- **TASK TO COMPLETE**: Your answer should be an exact copy of the data.

Data extracted from a collection:
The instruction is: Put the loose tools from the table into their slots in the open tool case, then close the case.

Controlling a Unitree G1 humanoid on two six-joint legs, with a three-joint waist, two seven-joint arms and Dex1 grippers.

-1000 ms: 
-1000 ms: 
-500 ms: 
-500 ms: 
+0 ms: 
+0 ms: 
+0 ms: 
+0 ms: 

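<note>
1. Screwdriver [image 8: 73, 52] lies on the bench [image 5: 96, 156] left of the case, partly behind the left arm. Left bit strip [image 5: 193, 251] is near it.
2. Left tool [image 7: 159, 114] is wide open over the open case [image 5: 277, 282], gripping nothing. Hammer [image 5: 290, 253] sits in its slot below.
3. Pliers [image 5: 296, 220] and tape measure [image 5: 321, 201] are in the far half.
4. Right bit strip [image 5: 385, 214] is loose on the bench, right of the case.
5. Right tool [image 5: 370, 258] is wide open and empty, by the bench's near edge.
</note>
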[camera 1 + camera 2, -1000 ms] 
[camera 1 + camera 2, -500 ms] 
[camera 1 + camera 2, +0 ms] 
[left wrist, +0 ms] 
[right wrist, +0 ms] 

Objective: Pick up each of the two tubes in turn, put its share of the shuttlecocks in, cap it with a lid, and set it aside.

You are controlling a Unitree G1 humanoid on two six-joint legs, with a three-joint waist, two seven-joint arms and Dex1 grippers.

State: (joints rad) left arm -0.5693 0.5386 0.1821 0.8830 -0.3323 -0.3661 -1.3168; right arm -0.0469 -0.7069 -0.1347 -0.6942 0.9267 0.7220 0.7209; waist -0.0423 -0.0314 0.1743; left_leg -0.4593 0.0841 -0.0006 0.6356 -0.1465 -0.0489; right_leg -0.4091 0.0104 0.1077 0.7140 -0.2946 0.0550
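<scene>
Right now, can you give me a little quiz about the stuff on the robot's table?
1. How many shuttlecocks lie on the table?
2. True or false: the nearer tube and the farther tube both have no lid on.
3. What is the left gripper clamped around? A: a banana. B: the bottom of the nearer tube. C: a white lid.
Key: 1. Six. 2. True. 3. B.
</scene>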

- **OUTPUT OF THE TASK**:
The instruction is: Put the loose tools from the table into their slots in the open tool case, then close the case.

Controlling a Unitree G1 humanoid on two six-joint legs, with a three-joint waist, two seven-joint arms and Dex1 grippers.

-1000 ms: 
-1000 ms: 
-500 ms: 
-500 ms: 
+0 ms: 
+0 ms: 
+0 ms: 
+0 ms: 

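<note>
1. Screwdriver [image 8: 73, 52] lies on the bench [image 5: 96, 156] left of the case, partly behind the left arm. Left bit strip [image 5: 193, 251] is near it.
2. Left tool [image 7: 159, 114] is wide open over the open case [image 5: 277, 282], gripping nothing. Hammer [image 5: 290, 253] sits in its slot below.
3. Pliers [image 5: 296, 220] and tape measure [image 5: 321, 201] are in the far half.
4. Right bit strip [image 5: 385, 214] is loose on the bench, right of the case.
5. Right tool [image 5: 370, 258] is wide open and empty, by the bench's near edge.
</note>
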[camera 1 + camera 2, -1000 ms] 
[camera 1 + camera 2, -500 ms] 
[camera 1 + camera 2, +0 ms] 
[left wrist, +0 ms] 
[right wrist, +0 ms] 

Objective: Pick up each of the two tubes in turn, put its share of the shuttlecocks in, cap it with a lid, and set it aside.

You are controlling a Unitree G1 humanoid on two six-joint legs, with a three-joint waist, two seven-joint arms and Dex1 grippers.

State: (joints rad) left arm -0.5693 0.5386 0.1821 0.8830 -0.3323 -0.3661 -1.3168; right arm -0.0469 -0.7069 -0.1347 -0.6942 0.9267 0.7220 0.7209; waist -0.0423 -0.0314 0.1743; left_leg -0.4593 0.0841 -0.0006 0.6356 -0.1465 -0.0489; right_leg -0.4091 0.0104 0.1077 0.7140 -0.2946 0.0550
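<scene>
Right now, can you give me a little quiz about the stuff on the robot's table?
1. How many shuttlecocks lie on the table?
2. True or false: the nearer tube and the farther tube both have no lid on.
3. What is the left gripper clamped around? A: a banana. B: the bottom of the nearer tube. C: a white lid.
Key: 1. Six. 2. True. 3. B.
</scene>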

Nothing further is needed to complete the exercise.